When you want to cultivate in a specific place, you want it to be appropriate to the local agro-ecological conditions.’
Dr Dulce Freire, University of Lisbon, Portugal
By examining the seed records of European scientists dating as far back as the 16th century, the project hopes to rediscover ancient local varieties that were used in the past. They will cross-check this information using different kind of historical records, like old productivity documents. Once they identify some promising seeds, Dr Freire and her team will look to recruit farmers to test some of them in the field.
With this information other researchers could someday extract ancient traits from old seeds and combine them with modern seeds. This would then allow any farm to grow crops with ancient, localised traits, such as less need for water and fertilisers, or a greater ability to survive in extreme weather or improve local biodiversity.
‘We are not looking for a dream that the past is purely sustainable and … the present is terrible,’ said Dr Freire. ‘If people know what was successfully cultivated before they could improve on it.’
The research in this article was funded by the European Union. If you liked this article, please consider sharing it on social media.
The far-away origins of five popular fruit and vegetables
Many of the crops we take for granted today have their origins in distant lands and found their way to Europe through trade or were carried back by explorers.
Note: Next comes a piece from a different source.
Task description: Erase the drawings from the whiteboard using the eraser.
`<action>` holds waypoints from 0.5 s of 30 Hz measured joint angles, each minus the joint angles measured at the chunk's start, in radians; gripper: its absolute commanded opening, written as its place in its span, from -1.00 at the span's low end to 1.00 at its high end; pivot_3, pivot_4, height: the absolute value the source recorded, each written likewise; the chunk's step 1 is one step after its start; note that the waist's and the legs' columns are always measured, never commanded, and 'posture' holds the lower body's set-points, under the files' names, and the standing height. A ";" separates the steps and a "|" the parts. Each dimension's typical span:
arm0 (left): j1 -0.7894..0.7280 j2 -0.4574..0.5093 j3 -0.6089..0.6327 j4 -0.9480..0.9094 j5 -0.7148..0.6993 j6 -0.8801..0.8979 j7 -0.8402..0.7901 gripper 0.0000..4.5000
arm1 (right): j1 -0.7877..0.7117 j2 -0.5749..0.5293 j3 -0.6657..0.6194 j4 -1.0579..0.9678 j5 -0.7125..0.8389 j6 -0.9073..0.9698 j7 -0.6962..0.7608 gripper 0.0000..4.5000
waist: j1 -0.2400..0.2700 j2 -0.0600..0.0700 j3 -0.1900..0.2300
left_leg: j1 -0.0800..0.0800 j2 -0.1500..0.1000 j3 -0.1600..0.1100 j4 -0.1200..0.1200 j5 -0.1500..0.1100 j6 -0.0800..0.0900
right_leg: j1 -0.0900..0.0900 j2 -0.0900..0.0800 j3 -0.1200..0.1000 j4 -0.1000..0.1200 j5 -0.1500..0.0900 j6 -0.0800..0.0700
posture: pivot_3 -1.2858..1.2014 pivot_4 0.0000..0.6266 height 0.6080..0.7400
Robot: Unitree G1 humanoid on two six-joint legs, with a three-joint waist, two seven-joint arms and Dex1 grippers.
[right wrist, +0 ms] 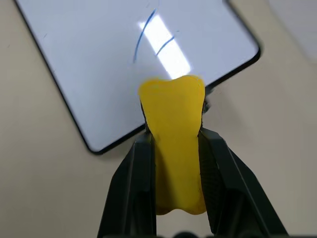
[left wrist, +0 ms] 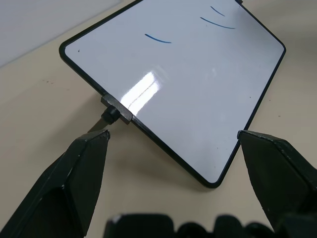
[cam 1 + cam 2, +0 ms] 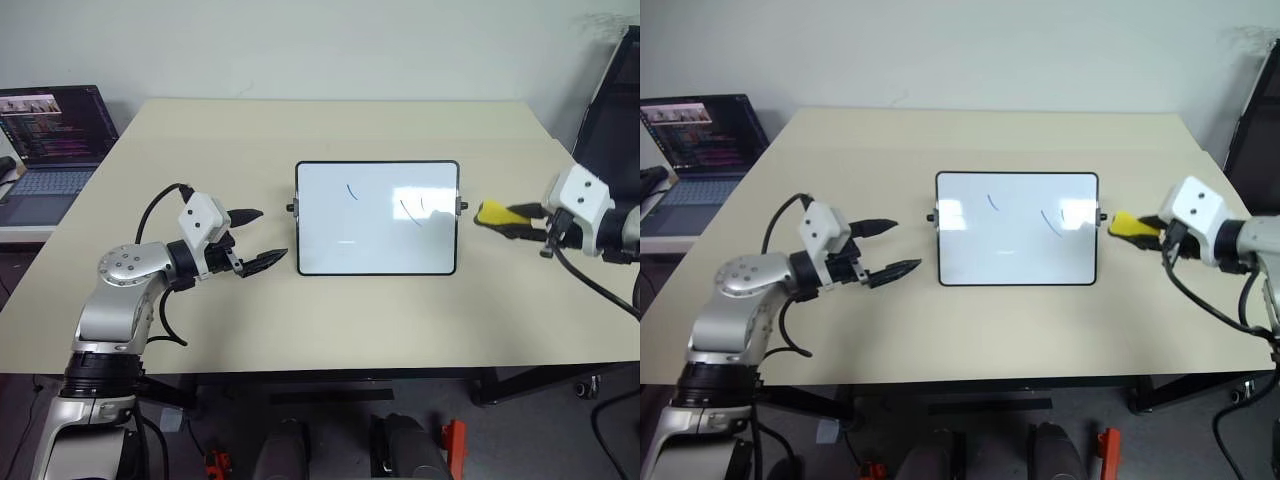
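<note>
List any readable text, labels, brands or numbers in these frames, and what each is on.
None can be read.
Laptop screen: coloured lines of text, too small to read.
Whiteboard: only the drawings, blue pen strokes, no letters or digits.
Eraser: plain yellow, no print visible.

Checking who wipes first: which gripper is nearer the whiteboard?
Right. The right gripper, shut on the eraser, is just off the whiteboard by its right edge knob. The left gripper, open, is beside the left edge, a slightly wider gap away.
</note>
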 measured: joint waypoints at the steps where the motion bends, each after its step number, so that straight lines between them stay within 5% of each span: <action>1: 0.000 -0.001 -0.001 0.000 0.000 0.000 0.000 1.00 | -0.013 0.005 0.000 -0.003 0.012 0.001 -0.001 -0.63 | 0.001 0.000 0.000 | 0.000 0.000 0.000 0.000 0.000 0.000 | 0.000 0.000 0.000 0.000 0.000 0.000 | 0.03 -0.52 1.00; 15: -0.006 -0.001 -0.001 0.001 0.001 0.000 0.004 1.00 | -0.040 0.021 0.004 -0.011 0.031 0.018 0.001 -0.63 | 0.004 0.000 0.000 | -0.001 0.000 0.000 0.000 0.000 0.000 | 0.000 0.000 0.000 0.000 0.002 -0.004 | 0.03 -0.52 1.00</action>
It is impossible to pinpoint exactly when onions first started being eaten, but many historians believe they have been cultivated for around 6,000 years. The exact origin of domesticated onions is also disputed. Some scientists point to central Asia and others to Iran and Pakistan as the source of the first domesticated onions.
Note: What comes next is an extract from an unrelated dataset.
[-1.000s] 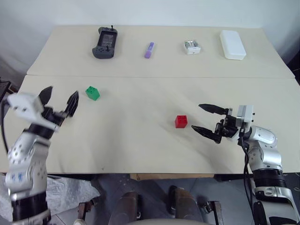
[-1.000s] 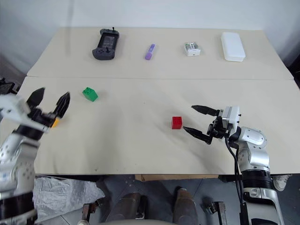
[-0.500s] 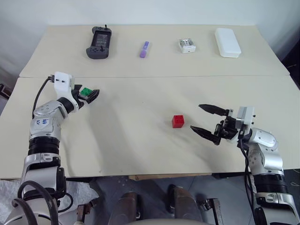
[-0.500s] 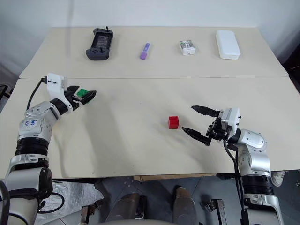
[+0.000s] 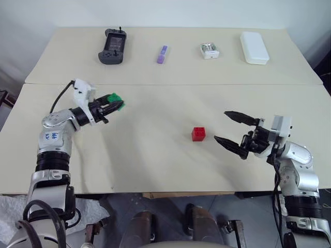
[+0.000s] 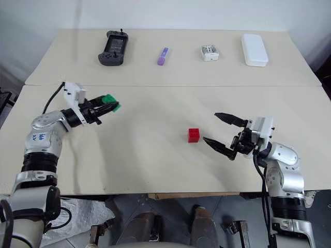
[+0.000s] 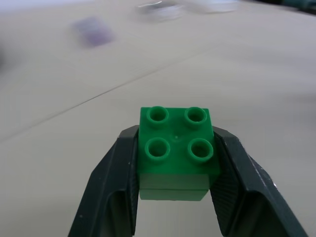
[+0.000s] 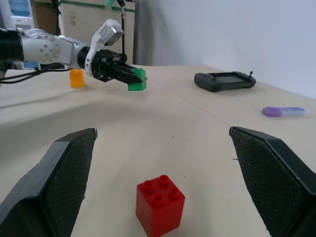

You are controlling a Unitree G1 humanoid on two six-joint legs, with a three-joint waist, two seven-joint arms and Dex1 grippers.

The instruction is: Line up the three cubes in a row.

While you may know that corn and potatoes were brought back from the Americas by Spanish Conquistadors, a lesser-known vegetable that accompanied them are courgettes. Archaeologists have traced the origins of the courgette, which is a type of squash, back to 7,000BC in Mexico, where it was an integral part of the pre-Columbian diet. The modern version of the courgette began appearing in Italian kitchens in the mid-16th Century.
Aubergines are another staple of Mediterranean cuisine, but many believe they actually come from southeast Asia with multiple references to it in early Chinese literature. However, recent studies have shown that its wild relative is found in Africa. The domesticated vegetable could have made its way to Europe via the Silk Road, or it could have been brought back by Alexander the Great from his expedition to India.
Research on the origin of oranges along with other citrus fruit all point back to the foothills of the Himalayas, according to a 2018 study. The fruit spread through China from where it was brought to Europe, the German Apfelsine and the Dutch Sinasappel both reflect these origins.
Tomatoes are widely used in various forms and have overtime become a staple food, but many are unaware that they originally came all the way from Peru. Wild tomatoes can still be found nowadays in the Andes, though they are much smaller than their modern versions.